What happens if my segment starts on a non-AES-blocksize boundary?
Incidentally, I added pycryptopp#18 to request this feature, having forgotten about this #266 ticket.
comment:9 Changed at 2009-08-27T06:21:17Z by warner
- Summary changed from update helper to take advantage of random-access AES encryption to when pycryptopp has random-access AES, update helper to use it
As I understand it, pycryptopp's iv= argument is *not* sufficient for this, at least not without a huge amount of work on the tahoe side. iv= is a string, which defaults to an AES-sized block of all zeros. To process data at an arbitrary location, the application must figure out the right offset, pack that value into the IV block, handle non-multiple-of-the-blocksize shifts, and then keep track of exactly how much data you pass into process() if you want to call it more than once. Then, to actually seek() to a different location, you have to throw away that AES object and make a new one, since the AES() constructor is the only place that takes an iv= argument, not process().
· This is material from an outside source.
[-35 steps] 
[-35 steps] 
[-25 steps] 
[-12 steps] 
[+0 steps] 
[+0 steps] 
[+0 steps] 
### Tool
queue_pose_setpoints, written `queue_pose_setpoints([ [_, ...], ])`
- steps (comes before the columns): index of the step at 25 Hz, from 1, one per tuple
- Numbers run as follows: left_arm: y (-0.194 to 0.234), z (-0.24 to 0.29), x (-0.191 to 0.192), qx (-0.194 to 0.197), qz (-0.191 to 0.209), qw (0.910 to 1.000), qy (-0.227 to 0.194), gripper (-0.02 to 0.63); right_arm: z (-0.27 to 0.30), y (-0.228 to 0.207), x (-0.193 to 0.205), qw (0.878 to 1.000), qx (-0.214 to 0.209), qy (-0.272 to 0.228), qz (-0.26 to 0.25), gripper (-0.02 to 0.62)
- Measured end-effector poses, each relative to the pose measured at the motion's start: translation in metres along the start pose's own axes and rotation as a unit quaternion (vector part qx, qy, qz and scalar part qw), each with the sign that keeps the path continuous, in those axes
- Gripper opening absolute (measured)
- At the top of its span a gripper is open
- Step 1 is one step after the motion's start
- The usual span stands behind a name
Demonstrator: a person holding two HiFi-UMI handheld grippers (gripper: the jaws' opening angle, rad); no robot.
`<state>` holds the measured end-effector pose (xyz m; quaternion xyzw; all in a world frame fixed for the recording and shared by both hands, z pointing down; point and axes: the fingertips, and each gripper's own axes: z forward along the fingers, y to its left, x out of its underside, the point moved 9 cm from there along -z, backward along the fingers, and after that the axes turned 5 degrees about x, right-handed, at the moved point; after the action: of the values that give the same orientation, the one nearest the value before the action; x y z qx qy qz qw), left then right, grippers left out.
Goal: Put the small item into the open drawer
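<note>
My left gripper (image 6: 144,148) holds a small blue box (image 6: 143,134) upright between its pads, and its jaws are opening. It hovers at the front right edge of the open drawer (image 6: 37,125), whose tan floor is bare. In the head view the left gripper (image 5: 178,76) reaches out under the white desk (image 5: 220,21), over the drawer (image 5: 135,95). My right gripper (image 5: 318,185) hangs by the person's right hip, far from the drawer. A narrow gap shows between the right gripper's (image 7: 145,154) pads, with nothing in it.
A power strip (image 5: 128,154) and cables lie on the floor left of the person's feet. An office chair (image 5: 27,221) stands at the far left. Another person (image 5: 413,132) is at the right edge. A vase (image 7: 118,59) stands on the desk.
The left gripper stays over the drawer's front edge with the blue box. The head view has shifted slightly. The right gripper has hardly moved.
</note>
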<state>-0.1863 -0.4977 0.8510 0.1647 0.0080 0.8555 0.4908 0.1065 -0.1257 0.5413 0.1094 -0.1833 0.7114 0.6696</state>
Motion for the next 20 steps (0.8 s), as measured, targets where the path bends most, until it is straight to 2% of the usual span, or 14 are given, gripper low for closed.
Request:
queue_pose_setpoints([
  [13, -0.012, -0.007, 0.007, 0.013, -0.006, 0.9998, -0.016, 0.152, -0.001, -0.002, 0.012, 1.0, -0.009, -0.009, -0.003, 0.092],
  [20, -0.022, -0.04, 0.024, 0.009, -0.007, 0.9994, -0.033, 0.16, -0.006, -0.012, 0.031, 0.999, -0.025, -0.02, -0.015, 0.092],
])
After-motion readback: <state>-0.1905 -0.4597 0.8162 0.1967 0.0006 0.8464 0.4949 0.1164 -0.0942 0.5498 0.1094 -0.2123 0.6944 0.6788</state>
Updating title to reflect this. Note that pycryptopp ticket 18 is still the feature request: this ticket is to remind us (on tahoe) that this sort of feature is blocked on pycryptopp-18. Also note that better random-access downloading (i.e. anything other than starting at the beginning of the file and fetching everything from there to the point of interest) also requires random-access AES.
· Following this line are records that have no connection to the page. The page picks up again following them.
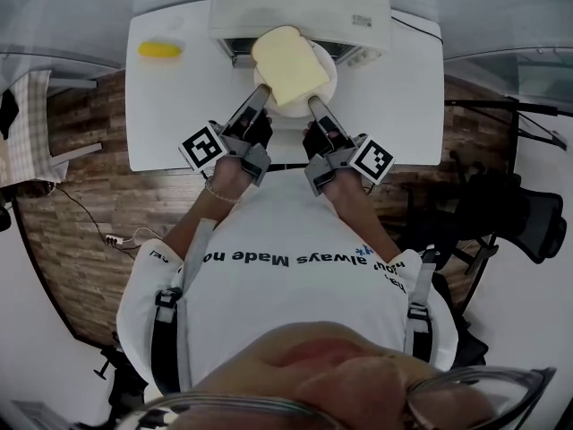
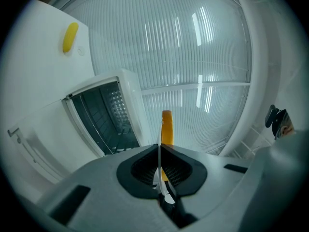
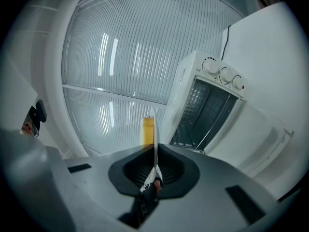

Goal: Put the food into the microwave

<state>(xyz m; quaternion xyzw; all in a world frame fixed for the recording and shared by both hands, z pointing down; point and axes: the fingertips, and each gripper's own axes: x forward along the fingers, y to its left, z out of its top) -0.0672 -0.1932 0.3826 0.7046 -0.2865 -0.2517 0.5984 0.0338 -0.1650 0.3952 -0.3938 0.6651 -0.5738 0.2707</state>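
The slice of bread (image 1: 289, 63) lies on a white plate (image 1: 328, 82), held just in front of the open microwave (image 1: 304, 7) over the white table (image 1: 170, 115). The left gripper (image 1: 261, 94) and the right gripper (image 1: 315, 105) each clamp the plate's rim, one from each side. A yellow item (image 1: 160, 50) sits at the table's far left.

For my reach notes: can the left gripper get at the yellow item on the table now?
Probably not yet: the left gripper is shut on the plate, though bare table leads to the yellow item.
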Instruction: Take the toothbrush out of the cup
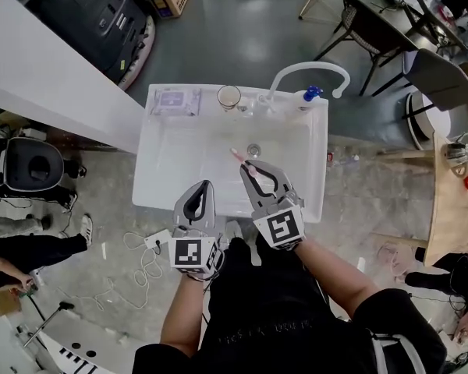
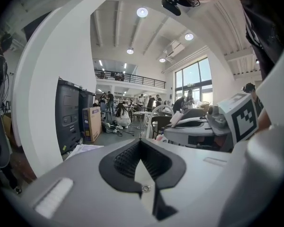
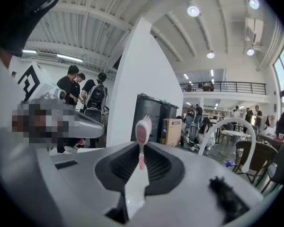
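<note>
Head view, bottom centre upward: grey two-jaw left gripper [image 1: 206, 185], jaws together on nothing; just beside it grey right gripper [image 1: 249, 168], clamped narrow on white-handled, pink-headed toothbrush [image 1: 237, 155], bristle end poking past the tips toward upper left, above white rectangular sink [image 1: 164, 170]. Further up, on the sink's back rim, clear glass cup [image 1: 228, 97], well apart from both.
</note>
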Tool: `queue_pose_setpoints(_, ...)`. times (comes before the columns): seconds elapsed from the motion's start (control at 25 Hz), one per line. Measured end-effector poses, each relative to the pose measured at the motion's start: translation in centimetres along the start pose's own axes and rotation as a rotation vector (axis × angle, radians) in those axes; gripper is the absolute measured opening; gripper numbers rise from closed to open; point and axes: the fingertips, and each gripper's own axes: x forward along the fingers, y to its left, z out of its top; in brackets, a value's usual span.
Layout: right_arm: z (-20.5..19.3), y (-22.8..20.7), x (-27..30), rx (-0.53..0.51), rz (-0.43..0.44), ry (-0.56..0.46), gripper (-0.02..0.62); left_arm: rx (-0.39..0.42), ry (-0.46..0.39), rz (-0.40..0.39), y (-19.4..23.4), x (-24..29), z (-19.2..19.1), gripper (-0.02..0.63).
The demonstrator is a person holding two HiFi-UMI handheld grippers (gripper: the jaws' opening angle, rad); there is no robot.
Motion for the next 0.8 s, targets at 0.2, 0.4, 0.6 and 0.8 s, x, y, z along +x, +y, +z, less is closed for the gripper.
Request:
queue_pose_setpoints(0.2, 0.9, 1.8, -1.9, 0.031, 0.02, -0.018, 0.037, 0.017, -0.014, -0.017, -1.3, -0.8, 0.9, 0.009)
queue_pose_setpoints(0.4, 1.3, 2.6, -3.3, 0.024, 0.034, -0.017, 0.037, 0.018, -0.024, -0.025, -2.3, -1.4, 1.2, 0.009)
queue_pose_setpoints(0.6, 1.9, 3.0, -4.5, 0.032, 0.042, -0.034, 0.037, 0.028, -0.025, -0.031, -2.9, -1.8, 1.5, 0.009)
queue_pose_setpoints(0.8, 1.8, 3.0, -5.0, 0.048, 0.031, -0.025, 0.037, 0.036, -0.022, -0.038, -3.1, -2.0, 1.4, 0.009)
comment:10 Changed at 2009-12-04T04:54:24Z by davidsarah
- Component changed from code-performance to code-encoding
- Keywords performance added
comment:11 Changed at 2009-12-20T17:33:53Z by davidsarah
- Keywords random-access added
comment:12 Changed at 2015-08-16T15:26:33Z by zooko
- Description modified (diff)
- Keywords upload-helper added; helper removed
comment:13 Changed at 2019-07-25T13:13:50Z by exarkun
- Summary changed from when pycryptopp has random-access AES, update helper to use it to when cryptography has random-access AES, update helper to use it
ticket:3031 switched Tahoe-LAFS from pycryptopp to cryptography but cryptography also doesn't offer a random-access AES so I'm modifying this ticket to be about the same problem but with cryptography.
comment:14 Changed at 2019-07-25T13:58:02Z by exarkun
I filed ticket:3230 for considering an alternate solution. From #cryptography-dev there was neither a clear yes or no on whether providing a simpler API in cryptography would be sensible. The use case is slightly obscure and the functionality is already available, just with a slightly inconvenient API. However, OpenStack? Swift does basically the same thing as Tahoe-LAFS: https://github.com/openstack/swift/blob/ae36030278b244148363d4a1c6ed0c7fc7cb5204/swift/common/middleware/crypto/crypto_utils.py#L76-L84
The fact that there are two applications seemed to carry some weight.
hmm, robk astutely points out that we might want to re-encrypt the data on the second pass anyways, to build up the hash trees. So we can build the offloaded uploader without this. Lowering the priority.